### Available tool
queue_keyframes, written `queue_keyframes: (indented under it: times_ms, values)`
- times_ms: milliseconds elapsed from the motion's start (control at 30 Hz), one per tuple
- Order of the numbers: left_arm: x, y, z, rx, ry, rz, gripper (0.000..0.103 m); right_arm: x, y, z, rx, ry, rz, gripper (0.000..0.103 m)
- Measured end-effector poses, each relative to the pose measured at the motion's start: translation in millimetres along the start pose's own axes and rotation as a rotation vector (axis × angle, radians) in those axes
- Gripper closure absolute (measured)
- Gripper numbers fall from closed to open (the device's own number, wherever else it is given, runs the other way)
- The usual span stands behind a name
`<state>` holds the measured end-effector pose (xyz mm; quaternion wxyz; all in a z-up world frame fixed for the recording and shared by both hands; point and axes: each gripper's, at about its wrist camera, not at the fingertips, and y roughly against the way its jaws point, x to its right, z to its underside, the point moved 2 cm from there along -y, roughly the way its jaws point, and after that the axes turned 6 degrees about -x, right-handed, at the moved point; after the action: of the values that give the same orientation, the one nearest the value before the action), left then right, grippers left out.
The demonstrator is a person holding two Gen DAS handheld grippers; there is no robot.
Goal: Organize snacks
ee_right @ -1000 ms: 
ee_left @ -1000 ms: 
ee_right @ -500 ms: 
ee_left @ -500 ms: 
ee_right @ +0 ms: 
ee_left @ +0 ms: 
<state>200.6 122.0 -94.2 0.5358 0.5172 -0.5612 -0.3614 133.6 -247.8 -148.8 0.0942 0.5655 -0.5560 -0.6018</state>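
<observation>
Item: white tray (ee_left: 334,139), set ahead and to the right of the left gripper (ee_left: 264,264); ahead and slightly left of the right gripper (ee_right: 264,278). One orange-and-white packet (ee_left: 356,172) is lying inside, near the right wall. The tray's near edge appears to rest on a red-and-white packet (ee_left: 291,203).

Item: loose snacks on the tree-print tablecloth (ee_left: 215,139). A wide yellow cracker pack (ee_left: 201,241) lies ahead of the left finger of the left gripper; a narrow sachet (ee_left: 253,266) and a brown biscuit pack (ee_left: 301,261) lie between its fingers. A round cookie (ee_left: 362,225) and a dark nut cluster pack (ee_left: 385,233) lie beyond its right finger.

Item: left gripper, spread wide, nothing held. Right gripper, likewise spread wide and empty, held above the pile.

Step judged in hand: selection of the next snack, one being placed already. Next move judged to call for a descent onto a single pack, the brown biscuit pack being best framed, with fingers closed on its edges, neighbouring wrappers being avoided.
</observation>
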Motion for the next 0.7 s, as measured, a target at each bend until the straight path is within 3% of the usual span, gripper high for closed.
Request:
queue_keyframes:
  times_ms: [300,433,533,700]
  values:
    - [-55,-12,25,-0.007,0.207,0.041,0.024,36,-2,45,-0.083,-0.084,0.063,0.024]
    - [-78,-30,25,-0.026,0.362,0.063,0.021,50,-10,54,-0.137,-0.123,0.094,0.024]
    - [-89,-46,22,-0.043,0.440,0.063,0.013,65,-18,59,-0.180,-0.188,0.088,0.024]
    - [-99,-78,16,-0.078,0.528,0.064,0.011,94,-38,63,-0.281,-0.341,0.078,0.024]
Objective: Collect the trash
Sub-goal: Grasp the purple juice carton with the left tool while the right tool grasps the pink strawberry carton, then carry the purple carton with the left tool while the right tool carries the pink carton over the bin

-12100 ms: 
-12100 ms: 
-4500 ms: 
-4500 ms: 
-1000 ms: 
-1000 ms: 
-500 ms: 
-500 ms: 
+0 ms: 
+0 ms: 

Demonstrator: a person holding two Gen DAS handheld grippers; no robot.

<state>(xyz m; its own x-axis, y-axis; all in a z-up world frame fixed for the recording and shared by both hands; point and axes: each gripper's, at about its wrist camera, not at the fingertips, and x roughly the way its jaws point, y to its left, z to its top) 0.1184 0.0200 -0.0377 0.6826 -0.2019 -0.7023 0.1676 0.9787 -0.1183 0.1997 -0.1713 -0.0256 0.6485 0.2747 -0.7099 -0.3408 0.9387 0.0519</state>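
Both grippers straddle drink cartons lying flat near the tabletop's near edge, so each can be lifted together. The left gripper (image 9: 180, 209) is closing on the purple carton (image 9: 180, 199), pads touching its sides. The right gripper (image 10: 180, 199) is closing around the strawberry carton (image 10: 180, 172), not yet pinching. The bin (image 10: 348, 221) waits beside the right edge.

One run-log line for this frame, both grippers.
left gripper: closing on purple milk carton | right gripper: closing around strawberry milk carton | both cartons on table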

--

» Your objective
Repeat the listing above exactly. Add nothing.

» Exercise solution
### Available tool
queue_keyframes, written `queue_keyframes: (indented under it: times_ms, values)`
- times_ms: milliseconds elapsed from the motion's start (control at 30 Hz), one per tuple
- Order of the numbers: left_arm: x, y, z, rx, ry, rz, gripper (0.000..0.103 m); right_arm: x, y, z, rx, ry, rz, gripper (0.000..0.103 m)
- Measured end-effector poses, each relative to the pose measured at the motion's start: translation in millimetres along the start pose's own axes and rotation as a rotation vector (axis × angle, radians) in those axes
- Gripper closure absolute (measured)
- Gripper numbers fall from closed to open (the device's own number, wherever else it is given, runs the other way)
- The usual span stands behind a name
`<state>` holds the measured end-effector pose (xyz mm; quaternion wxyz; all in a z-up world frame fixed for the recording and shared by both hands; point and axes: each gripper's, at about its wrist camera, not at the fingertips, and y roughly against the way its jaws point, x to its right, z to its underside, the point moved 2 cm from there along -y, roughly the way its jaws point, and after that the axes turned 6 degrees about -x, right-handed, at the moved point; after the action: of the values that give the same orientation, the one nearest the value before the action), left then right, grippers left out.
The demonstrator is a person holding two Gen DAS handheld grippers; there is no robot.
Goal: Organize snacks
ee_right @ -1000 ms: 
ee_left @ -1000 ms: 
ee_right @ -500 ms: 
ee_left @ -500 ms: 
ee_right @ +0 ms: 
ee_left @ +0 ms: 
<state>200.6 122.0 -94.2 0.5358 0.5172 -0.5612 -0.3614 133.6 -247.8 -148.8 0.0942 0.5655 -0.5560 -0.6018</state>
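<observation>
Item: white tray (ee_left: 334,139), set ahead and to the right of the left gripper (ee_left: 264,264); ahead and slightly left of the right gripper (ee_right: 264,278). One orange-and-white packet (ee_left: 356,172) is lying inside, near the right wall. The tray's near edge appears to rest on a red-and-white packet (ee_left: 291,203).

Item: loose snacks on the tree-print tablecloth (ee_left: 215,139). A wide yellow cracker pack (ee_left: 201,241) lies ahead of the left finger of the left gripper; a narrow sachet (ee_left: 253,266) and a brown biscuit pack (ee_left: 301,261) lie between its fingers. A round cookie (ee_left: 362,225) and a dark nut cluster pack (ee_left: 385,233) lie beyond its right finger.

Item: left gripper, spread wide, nothing held. Right gripper, likewise spread wide and empty, held above the pile.

Step judged in hand: selection of the next snack, one being placed already. Next move judged to call for a descent onto a single pack, the brown biscuit pack being best framed, with fingers closed on its edges, neighbouring wrappers being avoided.
</observation>
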Motion for the next 0.7 s, as measured, a target at each bend until the straight path is within 3% of the usual span, gripper high for closed.
Request:
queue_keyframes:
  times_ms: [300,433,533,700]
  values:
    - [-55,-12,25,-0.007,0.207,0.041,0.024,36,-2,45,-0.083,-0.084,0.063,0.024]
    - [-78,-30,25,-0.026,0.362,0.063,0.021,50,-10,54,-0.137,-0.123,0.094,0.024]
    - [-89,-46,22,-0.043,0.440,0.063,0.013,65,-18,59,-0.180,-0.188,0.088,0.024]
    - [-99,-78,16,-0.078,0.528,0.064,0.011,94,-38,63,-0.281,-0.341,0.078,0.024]
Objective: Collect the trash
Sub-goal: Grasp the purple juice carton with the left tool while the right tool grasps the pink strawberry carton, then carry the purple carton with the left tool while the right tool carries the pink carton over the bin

-12100 ms: 
-12100 ms: 
-4500 ms: 
-4500 ms: 
-1000 ms: 
-1000 ms: 
-500 ms: 
-500 ms: 
+0 ms: 
+0 ms: 

Demonstrator: a person holding two Gen DAS handheld grippers; no robot.

<state>(xyz m; its own x-axis, y-axis; all in a z-up world frame fixed for the recording and shared by both hands; point and axes: each gripper's, at about its wrist camera, not at the fingertips, and x roughly the way its jaws point, y to its left, z to its top) 0.1184 0.0200 -0.0377 0.6826 -0.2019 -0.7023 0.1676 0.9787 -0.1183 0.1997 -0.1713 -0.0256 0.6485 0.2747 -0.7099 -0.3408 0.9387 0.0519</state>
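Both grippers straddle drink cartons lying flat near the tabletop's near edge, so each can be lifted together. The left gripper (image 9: 180, 209) is closing on the purple carton (image 9: 180, 199), pads touching its sides. The right gripper (image 10: 180, 199) is closing around the strawberry carton (image 10: 180, 172), not yet pinching. The bin (image 10: 348, 221) waits beside the right edge.

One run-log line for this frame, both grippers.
left gripper: closing on purple milk carton | right gripper: closing around strawberry milk carton | both cartons on table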

The requested output is complete.